Wednesday, July 06, 2011

Sermon: Romans 5: 1-11 Rejoicing in Suffering?

What are some of the things you might rejoice over? It could be a birthday, or maybe a family wedding. You might rejoice over a new baby in the family, or perhaps if Britain wins any gold medals at the Olympics next year. We all know how to rejoice, how to celebrate good things that happen. But did you notice the most remarkable and strange thing that Paul said in our reading today, something to rejoice over?

As he begins chapter 5, Paul reminds us of the ground he has already covered in his letter to the Romans. Despite the wrath of God being revealed against sin (all sin, all people), God has made a way for sinners to be justified - by faith. We have been justified - it has already happened. That means that now, we have peace with God - the war is over, he is no longer angry at us or hostile to us. All this comes through the death of Christ.

More than that, we also have obtained access to grace - no longer in guilt but in grace, it’s like a door has been opened, and we can come inside.
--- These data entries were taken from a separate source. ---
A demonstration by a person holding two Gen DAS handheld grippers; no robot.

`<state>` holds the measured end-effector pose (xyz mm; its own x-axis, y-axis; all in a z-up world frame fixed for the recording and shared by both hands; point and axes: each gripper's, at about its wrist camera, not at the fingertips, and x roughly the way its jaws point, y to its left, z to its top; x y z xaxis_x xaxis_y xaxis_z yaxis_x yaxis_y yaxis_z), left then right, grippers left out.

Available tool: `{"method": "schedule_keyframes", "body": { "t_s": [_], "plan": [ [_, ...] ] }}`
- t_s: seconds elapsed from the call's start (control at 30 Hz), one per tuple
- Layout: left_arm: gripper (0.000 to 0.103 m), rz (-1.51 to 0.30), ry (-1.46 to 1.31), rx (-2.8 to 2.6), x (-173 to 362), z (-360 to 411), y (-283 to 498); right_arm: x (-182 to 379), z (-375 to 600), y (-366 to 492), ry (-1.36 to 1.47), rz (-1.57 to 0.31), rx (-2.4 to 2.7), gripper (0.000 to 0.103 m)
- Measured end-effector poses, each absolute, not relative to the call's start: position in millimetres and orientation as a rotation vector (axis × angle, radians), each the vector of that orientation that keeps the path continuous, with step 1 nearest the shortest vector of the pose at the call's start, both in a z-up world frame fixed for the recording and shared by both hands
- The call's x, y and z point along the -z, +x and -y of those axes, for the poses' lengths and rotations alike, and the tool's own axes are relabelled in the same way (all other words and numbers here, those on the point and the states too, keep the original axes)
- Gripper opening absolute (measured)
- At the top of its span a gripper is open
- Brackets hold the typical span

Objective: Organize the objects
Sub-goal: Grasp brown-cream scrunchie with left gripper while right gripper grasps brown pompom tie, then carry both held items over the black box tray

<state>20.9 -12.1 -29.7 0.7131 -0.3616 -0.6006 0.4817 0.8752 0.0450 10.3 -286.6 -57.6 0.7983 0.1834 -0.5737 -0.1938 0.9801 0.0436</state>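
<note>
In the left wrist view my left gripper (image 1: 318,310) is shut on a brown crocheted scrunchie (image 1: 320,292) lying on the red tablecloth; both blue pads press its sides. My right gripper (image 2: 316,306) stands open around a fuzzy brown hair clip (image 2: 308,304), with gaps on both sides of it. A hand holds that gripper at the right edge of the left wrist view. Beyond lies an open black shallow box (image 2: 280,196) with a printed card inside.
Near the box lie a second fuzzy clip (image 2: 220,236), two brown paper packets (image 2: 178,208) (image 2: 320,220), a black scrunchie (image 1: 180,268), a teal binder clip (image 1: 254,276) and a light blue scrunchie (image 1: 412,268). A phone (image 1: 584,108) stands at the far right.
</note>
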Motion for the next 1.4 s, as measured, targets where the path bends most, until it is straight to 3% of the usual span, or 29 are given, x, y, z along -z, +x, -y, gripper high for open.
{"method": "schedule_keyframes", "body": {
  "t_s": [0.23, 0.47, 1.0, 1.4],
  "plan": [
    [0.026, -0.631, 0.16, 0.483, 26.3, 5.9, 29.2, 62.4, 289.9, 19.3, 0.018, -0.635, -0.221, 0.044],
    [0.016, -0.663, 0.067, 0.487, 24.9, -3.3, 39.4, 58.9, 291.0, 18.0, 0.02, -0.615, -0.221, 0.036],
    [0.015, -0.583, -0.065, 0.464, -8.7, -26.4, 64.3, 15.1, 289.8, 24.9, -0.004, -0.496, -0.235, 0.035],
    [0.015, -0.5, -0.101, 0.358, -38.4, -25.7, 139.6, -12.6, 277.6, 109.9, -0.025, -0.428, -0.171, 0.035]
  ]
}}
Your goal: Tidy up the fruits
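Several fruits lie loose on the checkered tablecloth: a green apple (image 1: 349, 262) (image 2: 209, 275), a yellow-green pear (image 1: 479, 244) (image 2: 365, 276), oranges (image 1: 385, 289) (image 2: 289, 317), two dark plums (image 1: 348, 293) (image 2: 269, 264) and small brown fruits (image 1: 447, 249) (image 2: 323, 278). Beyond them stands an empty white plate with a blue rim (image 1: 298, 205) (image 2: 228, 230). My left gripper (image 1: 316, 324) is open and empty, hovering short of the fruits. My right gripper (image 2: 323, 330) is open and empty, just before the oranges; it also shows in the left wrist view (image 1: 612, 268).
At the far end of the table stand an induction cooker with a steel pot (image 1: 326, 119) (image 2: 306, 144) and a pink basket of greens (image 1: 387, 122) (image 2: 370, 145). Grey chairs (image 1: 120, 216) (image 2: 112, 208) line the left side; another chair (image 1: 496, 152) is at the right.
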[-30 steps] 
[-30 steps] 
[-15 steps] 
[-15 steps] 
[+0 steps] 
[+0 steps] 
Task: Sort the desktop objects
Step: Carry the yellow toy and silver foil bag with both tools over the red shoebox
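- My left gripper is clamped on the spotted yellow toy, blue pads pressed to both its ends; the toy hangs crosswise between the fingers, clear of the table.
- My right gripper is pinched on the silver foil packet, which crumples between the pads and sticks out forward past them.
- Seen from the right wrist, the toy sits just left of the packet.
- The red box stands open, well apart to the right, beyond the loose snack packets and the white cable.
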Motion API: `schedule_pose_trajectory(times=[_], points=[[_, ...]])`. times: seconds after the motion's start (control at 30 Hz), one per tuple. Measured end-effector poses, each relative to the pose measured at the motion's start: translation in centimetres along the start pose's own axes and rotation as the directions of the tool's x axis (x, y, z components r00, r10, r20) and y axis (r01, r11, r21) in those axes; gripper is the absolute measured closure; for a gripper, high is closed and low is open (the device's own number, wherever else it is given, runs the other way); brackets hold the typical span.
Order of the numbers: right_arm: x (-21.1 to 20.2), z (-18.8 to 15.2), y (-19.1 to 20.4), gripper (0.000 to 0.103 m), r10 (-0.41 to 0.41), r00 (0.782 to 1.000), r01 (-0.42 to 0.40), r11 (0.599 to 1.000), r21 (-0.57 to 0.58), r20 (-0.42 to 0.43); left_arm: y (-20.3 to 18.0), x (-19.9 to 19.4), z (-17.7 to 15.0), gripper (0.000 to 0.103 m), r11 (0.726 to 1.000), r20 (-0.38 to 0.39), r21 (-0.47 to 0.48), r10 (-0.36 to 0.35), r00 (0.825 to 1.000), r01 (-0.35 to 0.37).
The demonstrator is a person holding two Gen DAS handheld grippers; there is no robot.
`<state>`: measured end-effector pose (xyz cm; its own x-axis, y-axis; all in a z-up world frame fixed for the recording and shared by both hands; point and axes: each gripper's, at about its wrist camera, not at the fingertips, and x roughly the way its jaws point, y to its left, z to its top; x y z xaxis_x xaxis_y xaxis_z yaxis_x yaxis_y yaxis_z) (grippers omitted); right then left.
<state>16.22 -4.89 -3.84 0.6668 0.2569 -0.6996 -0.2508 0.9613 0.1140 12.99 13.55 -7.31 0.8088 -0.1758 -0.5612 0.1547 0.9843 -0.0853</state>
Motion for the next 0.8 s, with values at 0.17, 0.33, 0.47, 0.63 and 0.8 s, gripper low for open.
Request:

God is gracious towards us; and we can look forward in hope to what God has prepared. No wonder Paul says we can rejoice in hope. All these things are brilliant blessings!

But in the very next verse (3), we find this strange rejoicing. Let’s look at it together. ‘More than that, we rejoice in our sufferings.’ If it was Family Fortunes, we asked 100 people name one thing you would rejoice in - would sufferings be in the list? You’d probably get the X and the noise. You almost want to ask him, Paul, are you wise, rejoicing in sufferings? Is he a sadist, taking pleasure from pain?

It’s not what we expect, or even want to hear, is it? Yet Paul is saying that suffering is the normal Christian life. It’s not that when you become a Christian everything is sweetness and light, and all your troubles disappear. It’s more likely that your suffering will increase - yet Paul says we can rejoice. Why?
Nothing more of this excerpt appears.